Advanced telecommunication systems are now considered as essential as electricity in today's building and renovation construction projects, from residential and retail to commercial and industrial. Because these two systems are mutually interdependent, planning and implementing this vast technical network requires the highest degree of coordination and cooperation among both specialties. Simply put, timing is everything.

Sense of Teamwork Essential

Coordination of these distinct, yet interdependent specialties is critical from the earliest planning stages through the final days on the construction site. Due to the need for a temporary electrical infrastructure, many times skilled electrical workers are on-site, before any other trade, installing temporary lighting and power for use by fellow craftworkers. The traditional role of the electrician is much like it was a century ago--to lay the core pipework as early as possible, strapping it to the steel skeleton of the building, and performing the time-honored task of bending and installing the conduit. Not only does this complex piping establish the electrical operating system, it also creates much of the telecommunications raceway. Bending of pipe has always been, and remains, an art form that should only be performed by skilled electricians.
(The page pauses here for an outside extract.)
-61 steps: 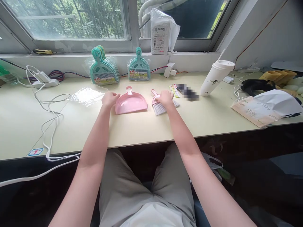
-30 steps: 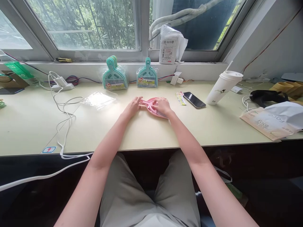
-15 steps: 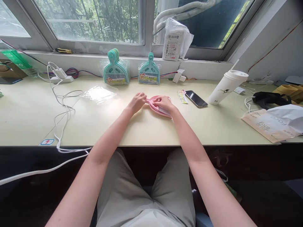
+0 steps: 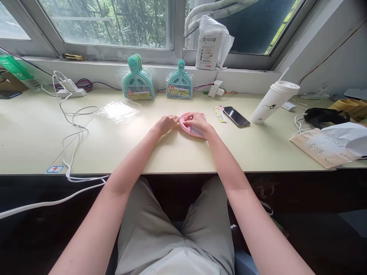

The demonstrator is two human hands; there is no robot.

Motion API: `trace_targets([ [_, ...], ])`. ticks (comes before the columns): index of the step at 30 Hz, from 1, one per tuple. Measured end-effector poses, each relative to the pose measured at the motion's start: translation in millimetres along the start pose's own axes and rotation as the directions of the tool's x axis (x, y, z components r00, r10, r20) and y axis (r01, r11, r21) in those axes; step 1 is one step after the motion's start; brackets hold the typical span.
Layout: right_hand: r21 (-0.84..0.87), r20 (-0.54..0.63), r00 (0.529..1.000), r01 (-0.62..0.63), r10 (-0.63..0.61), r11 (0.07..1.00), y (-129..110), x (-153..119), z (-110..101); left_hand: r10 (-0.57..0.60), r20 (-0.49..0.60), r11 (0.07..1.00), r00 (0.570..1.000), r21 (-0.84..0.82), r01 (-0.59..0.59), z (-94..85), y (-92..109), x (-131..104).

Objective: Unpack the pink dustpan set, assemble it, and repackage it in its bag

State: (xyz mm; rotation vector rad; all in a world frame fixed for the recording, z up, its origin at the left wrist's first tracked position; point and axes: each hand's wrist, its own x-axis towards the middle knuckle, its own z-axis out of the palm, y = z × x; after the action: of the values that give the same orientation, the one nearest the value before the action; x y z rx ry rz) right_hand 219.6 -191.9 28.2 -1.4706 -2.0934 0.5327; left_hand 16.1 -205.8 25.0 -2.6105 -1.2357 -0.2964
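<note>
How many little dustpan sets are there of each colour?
Pink plastic dustpan set, under both hands: 1
Teal plastic dustpan sets, in wrapped packs by the window: 2 packs; count inside the left pack cannot be told
Total: 3

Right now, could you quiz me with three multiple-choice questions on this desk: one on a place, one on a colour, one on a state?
1. Where does the black flat phone lie? A on the windowsill; B on the pale desk, left of the white lidded cup; C on the lap.
2. What colour is the small plastic dustpan between the left hand and right hand? A pink; B black; C yellow.
3. How is the cup? A lying flat; B standing; C held.

B: it lies flat near the cup. A: pink plastic. B: on its base.
</note>
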Motion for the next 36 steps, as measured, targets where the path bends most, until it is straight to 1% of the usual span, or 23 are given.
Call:
trace_targets([
  [3,-0.012,0.0,1.0,-0.003,0.003,1.0,0,0,0,-0.003,0.068,0.999,0.998,0.038,0.0,-2.7,1,1],
  [8,-0.024,-0.001,1.0,-0.001,0.001,1.0,1,1,0,-0.006,0.111,0.998,0.994,0.06,-0.001,-6.7,2,3],
  [14,-0.085,-0.001,0.999,-0.04,0.04,0.996,-2,1,-1,-0.038,0.078,0.999,0.996,-0.008,0.038,-13.3,5,4],
  [18,-0.13,0.012,0.998,-0.062,0.064,0.99,-6,0,-4,-0.033,0.101,0.999,0.994,-0.027,0.036,-18.9,6,7],
  [22,-0.138,0.019,0.998,-0.058,0.061,0.989,-10,-2,-6,-0.02,0.102,0.999,0.995,-0.034,0.023,-20.4,4,8],
  [26,-0.151,0.078,0.995,-0.051,0.064,0.987,-18,-7,-7,0.032,0.102,0.995,0.994,-0.092,-0.022,-18.6,-1,-1],
  [28,-0.173,0.084,0.995,-0.046,0.061,0.984,-24,-9,-6,0.049,0.103,0.994,0.993,-0.098,-0.039,-16.0,-5,-8],
  [30,-0.199,0.065,0.996,-0.049,0.063,0.979,-30,-10,-4,0.052,0.069,0.993,0.996,-0.113,-0.044,-12.4,-8,-15],
  [31,-0.206,0.051,0.997,-0.052,0.064,0.977,-32,-10,-2,0.046,0.031,0.99,0.998,-0.131,-0.041,-10.6,-10,-17],
  [33,-0.193,0.007,0.998,-0.063,0.066,0.979,-37,-10,0,-0.016,-0.098,0.983,0.995,-0.183,-0.002,-8.3,-14,-18],
  [34,-0.171,-0.024,0.998,-0.068,0.064,0.983,-39,-9,0,-0.085,-0.182,0.974,0.98,-0.222,0.043,-8.2,-15,-17],
  [35,-0.143,-0.064,0.996,-0.074,0.066,0.987,-41,-8,1,-0.176,-0.265,0.956,0.948,-0.277,0.1,-8.7,-16,-14],
  [36,-0.111,-0.115,0.991,-0.085,0.072,0.99,-43,-7,1,-0.277,-0.329,0.924,0.903,-0.349,0.156,-9.7,-16,-11],
])
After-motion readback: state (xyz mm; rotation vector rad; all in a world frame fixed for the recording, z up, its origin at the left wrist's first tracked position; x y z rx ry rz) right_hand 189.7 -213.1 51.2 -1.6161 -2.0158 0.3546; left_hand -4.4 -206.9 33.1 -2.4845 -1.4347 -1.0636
Telecom workers, by contrast, are frequently among the last trades on the jobsite. These specially trained technicians run the voice/data/video wiring through raceways, conduits and/or floor-cuts previously established by the electrical team. Before the local area network (LAN) can be utilized, the system must be properly grounded into the electrical system via a grounding bar, installed by the electricians in close proximity to the telecom center. The skilled telecom team installs the vertical (backbone) and the horizontal (station cable) and all associated racking to support each building's communications requirements. In short, telecom workers concentrate on all the low-voltage premises wiring systems and the equipment that runs over it, while electricians focus on installing the building's power, lighting and raceways of the entire electrical system.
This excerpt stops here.